In His infinite mercy, our loving Heavenly Father had made it possible for necessary information to be communicated to me. I immediately sent all the data I had obtained to the Buenos Aires Argentina Temple so that vicarious ordinances could be performed.
I know I have much more to do. But I also know that when our minds and hearts are willing and when we make the effort, we receive help from heaven. One day there will be a glorious resurrection, and with all my being I desire to find myself united with my loved ones.
It was almost the end of the month, and I had visited every sister on my new visiting teaching list except one. I’d never met Joan (name has been changed). She did not attend church, and in the recent past, she had not wanted to have contact with the Church.
I had made many phone calls to her home throughout the month, but they were always greeted by her answering machine, no matter what time I called. I left several voice messages, introducing myself as her new visiting teacher, telling her I was looking forward to meeting her, and asking her to return my call. But Joan never called back.
With only a few days left in the month, I decided to drop by Joan’s home unannounced with a plate of muffins. But as I drove up and down the busy highway near her street, I realized that none of the numbers on the houses matched the address I had been given for her. I became increasingly frustrated, thinking, “Why am I doing this? She probably won’t even be home, and if I leave the muffins on her porch, some dog will most likely eat them.” Finally I checked my ward directory and discovered that Joan’s address on my visiting teaching list was incorrect. With the correct address, I found the home within minutes.
Armed with my muffins, I walked toward Joan’s house. I hesitated when I saw a big No Trespassing sign but cautiously continued toward her porch. I rang the doorbell two times. No answer. Thinking, “Well, at least I tried,” I left the muffins and my note near Joan’s front door.

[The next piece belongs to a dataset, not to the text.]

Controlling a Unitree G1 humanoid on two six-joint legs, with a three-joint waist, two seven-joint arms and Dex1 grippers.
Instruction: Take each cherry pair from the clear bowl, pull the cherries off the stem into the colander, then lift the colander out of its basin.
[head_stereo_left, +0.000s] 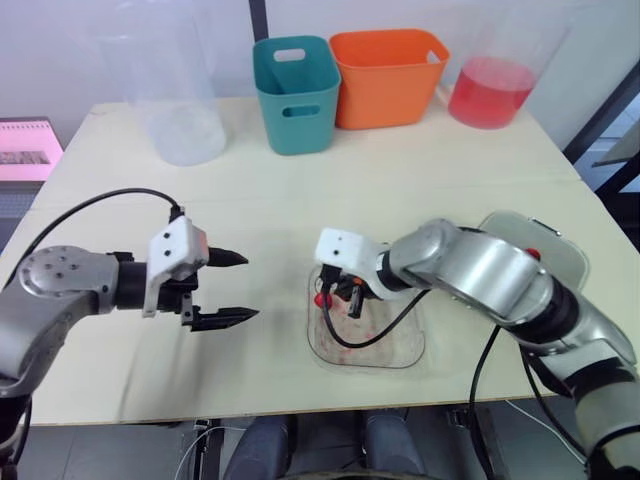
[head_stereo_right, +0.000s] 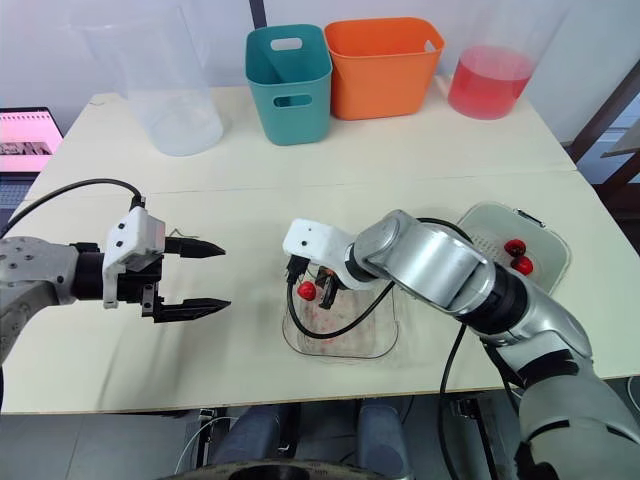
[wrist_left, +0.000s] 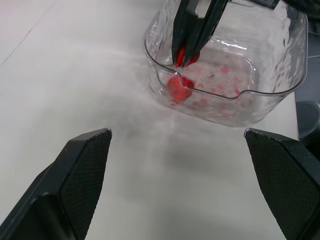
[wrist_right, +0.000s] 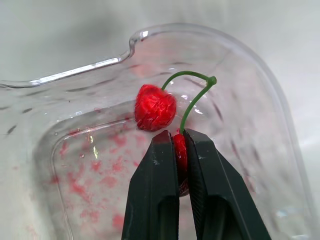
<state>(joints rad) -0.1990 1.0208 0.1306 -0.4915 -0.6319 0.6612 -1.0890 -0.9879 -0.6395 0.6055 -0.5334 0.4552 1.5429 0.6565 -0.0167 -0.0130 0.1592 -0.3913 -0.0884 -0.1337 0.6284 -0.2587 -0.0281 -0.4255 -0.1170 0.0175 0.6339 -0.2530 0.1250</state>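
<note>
The right gripper (wrist_right: 179, 137) is pinched shut on one cherry (wrist_right: 180, 152) of a pair. Its twin (wrist_right: 155, 107) hangs free, just beside the fingertips, and the green stem (wrist_right: 211, 80) arches over between the two. Grabbing the fruit instead of the stem looks deliberate: it leaves the stem and the twin sticking out where another gripper could get at them. All of this is happening inside the clear bowl (head_stereo_right: 385, 345), over by its left wall, so the pair hasn't left the bowl yet. Whether the pair is up off the bowl floor is hard to tell. The left gripper (head_stereo_right: 225, 276) hangs over the table (head_stereo_right: 400, 170) a bit off to the left of the bowl. Its fingers are spread wide, aimed straight at the bowl and holding nothing, which reads like it's parked there waiting for the handoff and the pull. The colander (head_stereo_right: 490, 232) sits in its basin on the far right, behind the right arm, with two loose cherries (head_stereo_right: 515, 247) already in it. So the job looks like it's partway along, and the lift-out at the end hasn't been reached.
</note>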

That evening at dinner, I mentioned to my family my apparently wasted hour attempting to reach this faceless, voiceless, impossible-to-contact sister. During the meal the phone rang. Contrary to our mealtime practice, I answered it. The woman on the phone identified herself as Joan. Suddenly feeling as though I had been reunited with a friend, rather than the stranger she was, I whooped, “Joan! I’ve wanted to hear your voice for so long! I’m so excited you’ve called!”
Joan explained that she hadn’t returned my calls because of recent turmoil in her life. She continued, “Today I was at the courthouse, feeling defeated and humiliated as I stood in front of the judge and my estranged husband. When I drove home, I prayed, ‘God, I feel so worthless and unloved.’ Sobbing, I asked, ‘If You love me, please show me.’
“When I reached home, there before my eyes, as though a miracle from God, was a plate of muffins and a note saying, ‘I’m thinking of you. Love, your visiting teacher.’ It was as if God were saying to me that He loved me. I just wanted you to know that I know God used you to answer my prayer today.”
Since that day Joan has become my friend. We have read the scriptures and prayed together, and she has joined me at church. She has been a gift to me, teaching me never to give up when serving the Lord.